WHAT YOU ARE ASKED TO DO: From the first line to the last, restate the material word for word; pictures stay out.

MATERIAL PROVIDED:
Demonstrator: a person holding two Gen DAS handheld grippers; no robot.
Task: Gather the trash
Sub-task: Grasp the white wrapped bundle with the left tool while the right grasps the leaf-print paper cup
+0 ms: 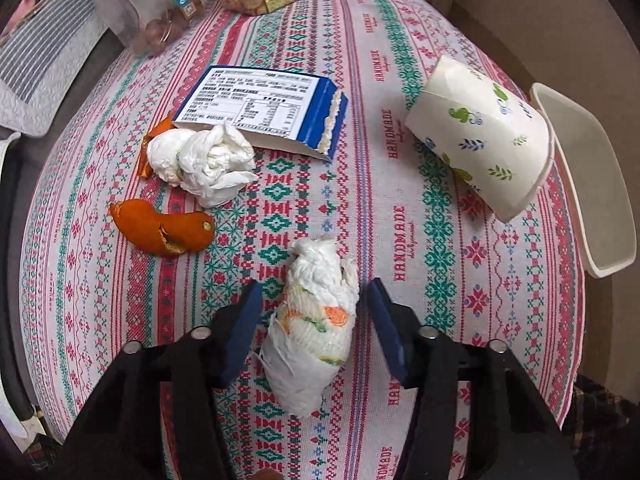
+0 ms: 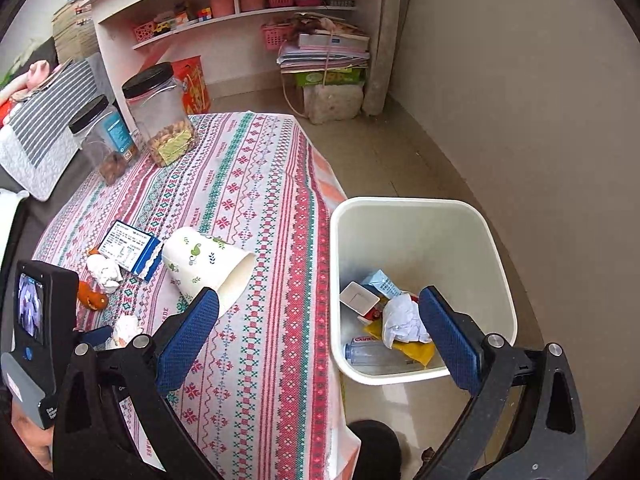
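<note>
Tissue wad (image 1: 314,320): lain on tablecloth (image 1: 440,208), between spread left gripper (image 1: 315,296) pads, untouched.
Long axis: aligned with fingers.
Right gripper (image 2: 320,320): spread, empty, held above bin (image 2: 416,216).

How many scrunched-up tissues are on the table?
2. One tissue lies between the left tongs, which are open around it. The other tissue sits beside the blue box and orange peel. Another wad lies in the bin, not counted.
</note>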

RESPONSE AREA:
Demonstrator: a person holding two Gen DAS handheld grippers; no robot.
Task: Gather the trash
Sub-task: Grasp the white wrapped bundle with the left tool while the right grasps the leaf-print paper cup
+0 ms: 
+0 ms: 
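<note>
Tissue wad (image 1: 314,320): lain on tablecloth (image 1: 440,208), between spread left gripper (image 1: 315,296) pads, untouched.
Long axis: aligned with fingers.
Right gripper (image 2: 320,320): spread, empty, held above bin (image 2: 416,216).

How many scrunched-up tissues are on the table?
2. One tissue lies between the left tongs, which are open around it. The other tissue sits beside the blue box and orange peel. Another wad lies in the bin, not counted.
</note>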

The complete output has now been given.